What you should do
The answer should match the entries below word for word, minus their pictures.

Records from a data source
▶
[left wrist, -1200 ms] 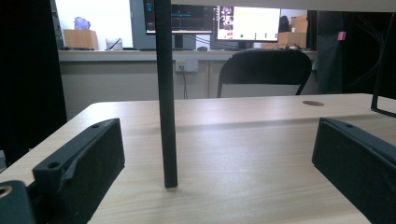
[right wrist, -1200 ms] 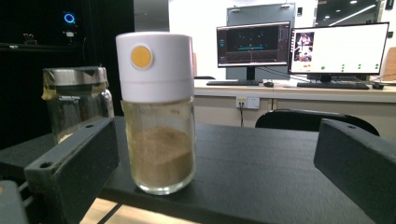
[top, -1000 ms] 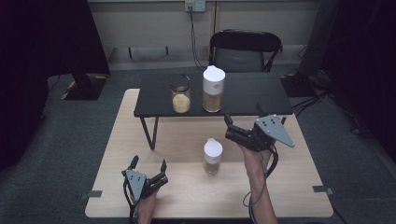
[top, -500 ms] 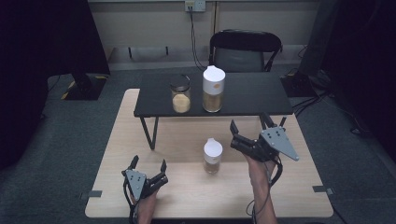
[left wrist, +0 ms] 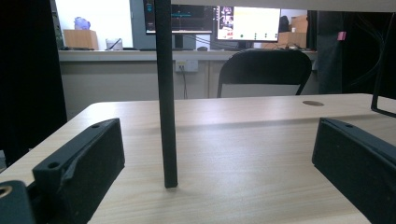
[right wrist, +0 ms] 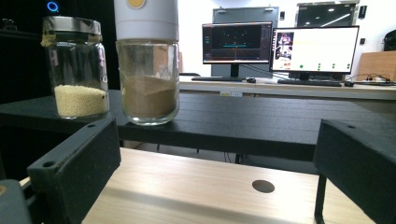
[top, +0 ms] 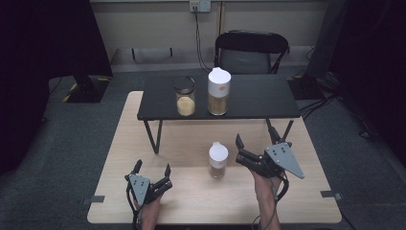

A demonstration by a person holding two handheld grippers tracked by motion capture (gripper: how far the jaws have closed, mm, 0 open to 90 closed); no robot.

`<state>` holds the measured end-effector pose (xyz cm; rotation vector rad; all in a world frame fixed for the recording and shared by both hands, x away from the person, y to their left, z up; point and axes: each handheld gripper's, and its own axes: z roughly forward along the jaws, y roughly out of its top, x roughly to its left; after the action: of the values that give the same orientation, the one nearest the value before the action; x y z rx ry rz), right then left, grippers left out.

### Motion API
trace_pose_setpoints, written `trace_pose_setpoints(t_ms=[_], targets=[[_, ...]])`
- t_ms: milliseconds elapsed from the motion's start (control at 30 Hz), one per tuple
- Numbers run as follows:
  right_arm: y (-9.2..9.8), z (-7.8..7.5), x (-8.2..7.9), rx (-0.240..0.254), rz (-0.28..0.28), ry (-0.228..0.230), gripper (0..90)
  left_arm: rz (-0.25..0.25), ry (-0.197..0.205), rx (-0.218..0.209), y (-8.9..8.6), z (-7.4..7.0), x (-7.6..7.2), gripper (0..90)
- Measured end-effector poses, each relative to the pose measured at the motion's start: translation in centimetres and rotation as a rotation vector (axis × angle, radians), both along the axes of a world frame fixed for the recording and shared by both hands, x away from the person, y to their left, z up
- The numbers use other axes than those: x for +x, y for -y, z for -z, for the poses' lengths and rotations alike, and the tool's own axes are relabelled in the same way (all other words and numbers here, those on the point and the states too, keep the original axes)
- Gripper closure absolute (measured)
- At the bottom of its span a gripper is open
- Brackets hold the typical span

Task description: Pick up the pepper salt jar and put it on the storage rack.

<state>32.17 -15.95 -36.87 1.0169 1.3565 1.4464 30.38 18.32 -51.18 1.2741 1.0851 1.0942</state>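
A small white-capped jar (top: pixel 218 160) of brown powder stands on the wooden table (top: pixel 191 139). My right gripper (top: pixel 253 146) is just right of it, open and empty, not touching it. In the right gripper view the right gripper (right wrist: pixel 219 172) faces the black shelf (right wrist: pixel 261 121), which carries a dark-lidded jar of pale grains (right wrist: pixel 77 70) and a tall white-capped jar of brown powder (right wrist: pixel 148 70). My left gripper (top: pixel 152 166) rests open and empty near the table's front left. In its own view the left gripper (left wrist: pixel 219 168) faces a black shelf leg (left wrist: pixel 166 93).
The black shelf (top: pixel 249 96) spans the back of the table on thin legs, bearing the dark-lidded jar (top: pixel 185 98) and the tall jar (top: pixel 219 91). A black chair (top: pixel 251 50) stands behind. The tabletop has a round hole (right wrist: pixel 263 185).
My right gripper has come down and back toward the table's front, now beside the small jar. The left gripper and the jars have not moved.
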Motion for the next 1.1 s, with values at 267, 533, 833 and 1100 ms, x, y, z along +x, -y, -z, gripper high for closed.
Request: trace_pose_setpoints(t_ms=[267, 533, 833, 1100], targets=[[0.3, 1.6, -0.6, 0.036, 0.005, -0.009, 0.0, 0.000, 0.000, 0.000, 0.0, 0.0, 0.0, 1.8], [0.4, 2.6, -1.0, 0.038, 0.014, -0.017, 0.0, 0.000, 0.000, 0.000, 0.0, 0.0, 0.0, 1.8], [0.8, 4.0, -1.5, 0.032, 0.014, -0.023, 0.0, 0.000, 0.000, 0.000, 0.0, 0.0, 0.0, 1.8], [1.1, 5.3, -1.8, 0.017, 0.025, -0.032, 0.0, -0.001, 0.000, 0.000, 0.0, 0.0, 0.0, 1.9]])
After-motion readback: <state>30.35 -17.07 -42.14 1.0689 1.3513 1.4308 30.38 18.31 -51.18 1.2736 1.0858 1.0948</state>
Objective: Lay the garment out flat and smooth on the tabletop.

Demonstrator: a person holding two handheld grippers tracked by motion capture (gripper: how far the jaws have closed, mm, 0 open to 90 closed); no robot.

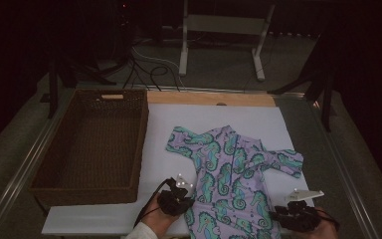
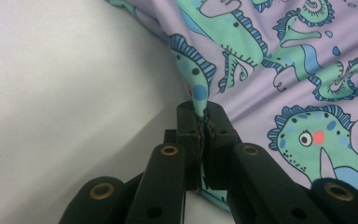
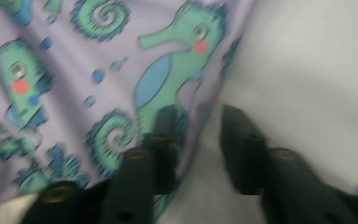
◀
Solution to the exercise
[left wrist, -1200 ms] 
[right wrist, -1200 ms] 
[top, -1000 ms] 
[top, -500 ms] 
[left wrist, +0 ms] 
[right wrist, +0 ms] 
[top, +0 ms] 

A demonstration by a person holding two handheld grippers tracked by motion capture (gripper: how far the jaws have closed, mm, 0 open to 90 closed); no robot.

`<state>` holds the measured end-effector pose (xyz cm; rotation vector rad; all in a world frame fixed for the recording and shared by both hands, x away from the person, y to their left, z up; point and axes: each handheld gripper's, and its own axes: z roughly forward along the jaws, y roughly out of its top, x roughly to its left; after the action: of the values that give the same orientation, the one nearest the value before the action; x y z rx ry rz), right then left, grippers left out.

### Motion API
trace_pose_setpoints, written `trace_pose_setpoints(t_ms=[_], targets=[[_, ...]])`
- t_ms: milliseconds elapsed from the motion's start (control at 30 Hz), one per tuple
- Numbers run as follows:
  right_arm: y (-9.2..9.8), z (-7.8..7.5), x (-8.2..7.9), rx (-0.240..0.254), rz (-0.28..0.28), ry (-0.228..0.230), gripper (0..90)
  left_arm: rz (-0.25..0.25), ry (-0.197..0.205), rx (-0.218..0.209), y (-8.9..8.6), z (-7.4..7.0), x (-7.6..7.2), gripper (0..90)
- Measured end-effector poses, each relative to the pose measured at the motion's start: translation in centimetres and rotation as a rotation vector (axis × angle, radians), both along the axes of a world frame fixed for the recording and shared by both hands, x away from the person, y to their left, z up
- The numbers use other axes than those: x for +x, y for -y, z for -z, for the poses' lengths and rotations alike, and the tool's own axes are relabelled in the same way (all other words and numbers here, those on the point and the states too, keep the original axes)
- Gripper closure absolute (measured)
- At the bottom of its span a gripper is open
- Brackets hold the typical span

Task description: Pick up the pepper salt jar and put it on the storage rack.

<state>32.17 -15.95 -36.87 1.0169 1.3565 1.4464 30.38 18.32 -51.18 1.2741 1.0851 1.0942</state>
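A small white-capped jar (top: pixel 218 160) of brown powder stands on the wooden table (top: pixel 191 139). My right gripper (top: pixel 253 146) is just right of it, open and empty, not touching it. In the right gripper view the right gripper (right wrist: pixel 219 172) faces the black shelf (right wrist: pixel 261 121), which carries a dark-lidded jar of pale grains (right wrist: pixel 77 70) and a tall white-capped jar of brown powder (right wrist: pixel 148 70). My left gripper (top: pixel 152 166) rests open and empty near the table's front left. In its own view the left gripper (left wrist: pixel 219 168) faces a black shelf leg (left wrist: pixel 166 93).
The black shelf (top: pixel 249 96) spans the back of the table on thin legs, bearing the dark-lidded jar (top: pixel 185 98) and the tall jar (top: pixel 219 91). A black chair (top: pixel 251 50) stands behind. The tabletop has a round hole (right wrist: pixel 263 185).
My right gripper has come down and back toward the table's front, now beside the small jar. The left gripper and the jars have not moved.
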Motion for the next 1.1 s, with values at 267, 533, 833 and 1100 ms, x, y, z along +x, -y, -z, gripper high for closed.
Request: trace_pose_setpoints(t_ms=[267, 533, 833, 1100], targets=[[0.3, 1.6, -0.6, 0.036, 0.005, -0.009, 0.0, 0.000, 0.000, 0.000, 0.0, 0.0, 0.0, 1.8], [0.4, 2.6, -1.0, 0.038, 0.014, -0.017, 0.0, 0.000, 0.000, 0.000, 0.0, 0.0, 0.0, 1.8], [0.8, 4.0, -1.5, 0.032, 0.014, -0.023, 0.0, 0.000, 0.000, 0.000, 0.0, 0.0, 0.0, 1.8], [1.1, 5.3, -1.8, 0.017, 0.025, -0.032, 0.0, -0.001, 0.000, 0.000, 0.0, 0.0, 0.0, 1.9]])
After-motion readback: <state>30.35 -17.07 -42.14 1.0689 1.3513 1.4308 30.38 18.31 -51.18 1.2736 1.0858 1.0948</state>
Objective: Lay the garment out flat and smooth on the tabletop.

Demonstrator: a person holding two handheld grippers tracked by motion capture (gripper: how far the jaws have closed, mm, 0 open to 90 closed); no robot.

The exercise asks for nothing further.